Temperature does alter the Sandman. At 3,400 degrees Fahrenheit his body turns into glass, also a form he can control. Unlike the Sandman's fast transformation from sand to glass, his transformation from glass to sand takes time.

Although he is invulnerable to most physical attacks, even projectiles because they pass through him, water is capable of harming him. There are some exceptions, for example while fighting Venom, the villain's powerful mouth ripped cleanly and swiftly into the Sandman. The amount of sand removed abruptly, and perhaps because of Venom's venoms, left the mass of the Sandman in contortion, crippled beyond immediate repair. The Sandman began to disintegrate, then flowed down a drain, and then washed up onto and into a beach.

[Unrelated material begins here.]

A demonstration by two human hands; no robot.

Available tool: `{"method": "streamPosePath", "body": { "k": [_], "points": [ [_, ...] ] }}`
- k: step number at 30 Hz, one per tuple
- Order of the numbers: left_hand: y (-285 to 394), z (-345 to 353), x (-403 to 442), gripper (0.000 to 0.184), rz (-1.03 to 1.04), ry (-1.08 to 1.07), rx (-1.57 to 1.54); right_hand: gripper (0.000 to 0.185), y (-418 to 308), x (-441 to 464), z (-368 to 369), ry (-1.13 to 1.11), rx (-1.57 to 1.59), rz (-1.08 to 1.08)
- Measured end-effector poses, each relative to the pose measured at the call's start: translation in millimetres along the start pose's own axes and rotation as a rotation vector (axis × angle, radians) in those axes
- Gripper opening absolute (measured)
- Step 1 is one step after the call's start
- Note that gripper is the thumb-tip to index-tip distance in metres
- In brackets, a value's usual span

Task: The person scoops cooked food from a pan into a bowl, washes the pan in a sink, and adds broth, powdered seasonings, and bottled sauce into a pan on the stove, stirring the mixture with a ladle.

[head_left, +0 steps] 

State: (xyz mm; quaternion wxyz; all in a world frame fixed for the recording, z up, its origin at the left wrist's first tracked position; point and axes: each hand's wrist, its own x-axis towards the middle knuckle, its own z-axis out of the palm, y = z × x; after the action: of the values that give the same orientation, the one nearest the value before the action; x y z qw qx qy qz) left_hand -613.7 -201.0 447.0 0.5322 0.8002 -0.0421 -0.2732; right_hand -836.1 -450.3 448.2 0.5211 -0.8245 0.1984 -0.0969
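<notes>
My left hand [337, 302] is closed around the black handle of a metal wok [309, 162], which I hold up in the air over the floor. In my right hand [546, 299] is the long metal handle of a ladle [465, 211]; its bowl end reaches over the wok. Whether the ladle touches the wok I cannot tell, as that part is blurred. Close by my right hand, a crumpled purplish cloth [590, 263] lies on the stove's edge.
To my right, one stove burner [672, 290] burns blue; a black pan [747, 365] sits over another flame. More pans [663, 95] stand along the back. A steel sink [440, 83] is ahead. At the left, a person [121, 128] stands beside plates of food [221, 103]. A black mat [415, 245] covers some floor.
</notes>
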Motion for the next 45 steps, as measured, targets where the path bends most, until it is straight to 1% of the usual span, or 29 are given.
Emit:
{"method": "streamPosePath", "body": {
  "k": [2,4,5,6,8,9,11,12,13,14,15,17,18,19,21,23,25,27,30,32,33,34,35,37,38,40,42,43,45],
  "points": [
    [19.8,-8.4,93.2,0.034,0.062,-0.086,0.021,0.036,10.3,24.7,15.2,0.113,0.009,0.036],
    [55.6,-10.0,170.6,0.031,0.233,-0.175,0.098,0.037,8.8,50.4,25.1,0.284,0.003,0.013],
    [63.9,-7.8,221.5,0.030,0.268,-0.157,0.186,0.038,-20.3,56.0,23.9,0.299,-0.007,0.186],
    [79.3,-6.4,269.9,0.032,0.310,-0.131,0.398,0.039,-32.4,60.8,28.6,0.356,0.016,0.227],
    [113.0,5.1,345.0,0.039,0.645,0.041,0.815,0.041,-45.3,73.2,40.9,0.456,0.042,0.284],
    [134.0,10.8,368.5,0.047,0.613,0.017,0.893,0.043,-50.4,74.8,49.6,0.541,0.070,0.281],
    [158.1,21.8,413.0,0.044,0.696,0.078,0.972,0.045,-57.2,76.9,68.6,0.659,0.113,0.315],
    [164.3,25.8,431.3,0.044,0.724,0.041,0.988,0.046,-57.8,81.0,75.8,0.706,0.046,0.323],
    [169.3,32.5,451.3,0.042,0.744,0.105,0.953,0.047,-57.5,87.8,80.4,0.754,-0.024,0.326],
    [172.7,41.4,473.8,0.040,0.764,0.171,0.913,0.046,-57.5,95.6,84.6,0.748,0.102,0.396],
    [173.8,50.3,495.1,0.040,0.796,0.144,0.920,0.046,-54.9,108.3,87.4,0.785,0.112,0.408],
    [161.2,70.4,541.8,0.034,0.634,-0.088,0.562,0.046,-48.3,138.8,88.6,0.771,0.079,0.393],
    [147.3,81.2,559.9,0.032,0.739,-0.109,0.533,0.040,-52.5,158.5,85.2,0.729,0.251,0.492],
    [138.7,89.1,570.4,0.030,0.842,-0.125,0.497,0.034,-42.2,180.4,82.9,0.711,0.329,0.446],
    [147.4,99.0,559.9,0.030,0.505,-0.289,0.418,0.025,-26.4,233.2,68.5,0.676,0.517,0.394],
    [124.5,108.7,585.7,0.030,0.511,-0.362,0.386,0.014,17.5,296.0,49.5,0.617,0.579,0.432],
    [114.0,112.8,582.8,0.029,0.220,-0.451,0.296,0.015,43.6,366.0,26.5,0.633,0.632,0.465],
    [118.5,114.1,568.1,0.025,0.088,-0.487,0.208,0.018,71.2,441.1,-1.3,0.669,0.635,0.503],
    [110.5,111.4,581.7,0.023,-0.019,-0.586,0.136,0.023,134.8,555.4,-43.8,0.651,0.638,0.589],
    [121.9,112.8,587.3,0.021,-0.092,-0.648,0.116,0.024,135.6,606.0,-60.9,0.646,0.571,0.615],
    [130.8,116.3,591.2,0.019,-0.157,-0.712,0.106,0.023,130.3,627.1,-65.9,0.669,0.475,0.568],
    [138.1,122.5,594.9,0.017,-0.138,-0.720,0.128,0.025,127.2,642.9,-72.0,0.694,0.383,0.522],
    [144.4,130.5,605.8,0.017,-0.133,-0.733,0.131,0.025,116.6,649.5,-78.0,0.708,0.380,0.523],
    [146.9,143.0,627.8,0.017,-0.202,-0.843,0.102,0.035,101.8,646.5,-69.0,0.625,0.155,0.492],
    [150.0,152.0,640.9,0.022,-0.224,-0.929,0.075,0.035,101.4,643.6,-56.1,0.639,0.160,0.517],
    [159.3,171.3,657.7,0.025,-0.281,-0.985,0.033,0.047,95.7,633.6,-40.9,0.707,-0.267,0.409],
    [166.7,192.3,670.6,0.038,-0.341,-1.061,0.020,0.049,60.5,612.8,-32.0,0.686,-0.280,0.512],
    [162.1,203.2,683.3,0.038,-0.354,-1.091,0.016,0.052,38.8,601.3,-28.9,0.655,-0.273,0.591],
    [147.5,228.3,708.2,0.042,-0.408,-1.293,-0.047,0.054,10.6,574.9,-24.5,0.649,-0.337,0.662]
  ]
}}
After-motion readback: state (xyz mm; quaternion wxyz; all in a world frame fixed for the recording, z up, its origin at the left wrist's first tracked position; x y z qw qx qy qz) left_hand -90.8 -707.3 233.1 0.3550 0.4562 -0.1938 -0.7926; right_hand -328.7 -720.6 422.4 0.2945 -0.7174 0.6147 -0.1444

It has been revealed that, while the Sandman can absorb and lose sand, his body must retain one key particle of sand that contains his conscious mind, allowing Spider-Man to defeat him once by isolating that one grain from the rest of the Sandman (although the difficulty involved in setting up these events in the first place makes it impractical to use regularly).

Family members
This section lists the known relatives of Sandman:

 Floyd Baker - The father of William Baker, who was unaware that he was the Sandman during his time in prison.
 Keemia Alvarado - The foster child of the Sandman.
 Mrs. Baker (first name unknown) - The mother of William Baker.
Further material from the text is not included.